What a PII firewall is
A PII firewall is a software layer that sits between your private financial data and any external AI service. It enforces two rules:
- Allowlist, not denylist. Only explicitly approved fields are included in AI context. New fields added to the database don't automatically flow through — they have to be explicitly added to the allowlist by a developer.
- Defense in depth. Multiple layers check the data: one builds the context, a second verifies nothing identity-bearing slipped in, a third sanitizes the AI's response before it returns to you.
The allowlist approach is the important one. Denylists are fragile — they only block what you remember to block. If someone adds a new column called customer_full_name, a denylist might miss it. An allowlist catches it because the new field simply isn't on the approved list.
What the AI sees vs. what the database stores
| In the Database | What the AI Sees |
|---|---|
| "Chase Sapphire Preferred — $8,214.33 @ 24.99% APR" | "Credit card debt: $8,214 @ 24.99%" |
| "SHELL OIL 12451 ATLANTA GA" | "Transportation: $67" |
| "Fidelity brokerage — AAPL, NVDA, VTI..." | "Portfolio: $31,400 across 12 holdings" |
| "Bank of America checking ****4821" | "Checking balance: $4,213" |
| Full name, address, email, phone | Never sent |
The AI can still answer meaningfully: "Your highest-APR debt is your credit card at 24.99% — a $50 extra payment there saves more than $50 on your auto loan at 6.2%." It doesn't need to know the card is Chase or the lender is Ally. The math works the same.
How it works in UseKYN
Three layers:
1. AI Context Builder — the allowlist
When you ask KYN a question, UseKYN builds a context object from scratch. Every field included in that object is on an explicit allowlist of safe categories: account balances by type, spending categories and amounts, budget utilization, debt types and APRs (not lender names), savings goal names and progress, ticker symbols and portfolio values.

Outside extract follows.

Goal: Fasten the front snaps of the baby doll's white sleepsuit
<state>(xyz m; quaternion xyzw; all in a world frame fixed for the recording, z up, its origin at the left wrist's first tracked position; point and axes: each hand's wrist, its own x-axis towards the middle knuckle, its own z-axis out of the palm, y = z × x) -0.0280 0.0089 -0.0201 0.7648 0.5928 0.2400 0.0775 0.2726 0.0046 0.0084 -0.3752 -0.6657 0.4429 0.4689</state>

If a developer adds a new field to the user table tomorrow, it does not automatically flow into AI context. It has to be added to the allowlist — which means a code review that specifically discusses whether it's safe.
2. PII Guard — the verifier
Before any request goes out to the AI provider, a second layer scans the assembled payload against PII patterns: SSN formats, credit card number patterns, email addresses, phone numbers, account-number-looking strings. If anything matches, the request is blocked or scrubbed. This is defense in depth — if something slipped past the allowlist, this layer catches it.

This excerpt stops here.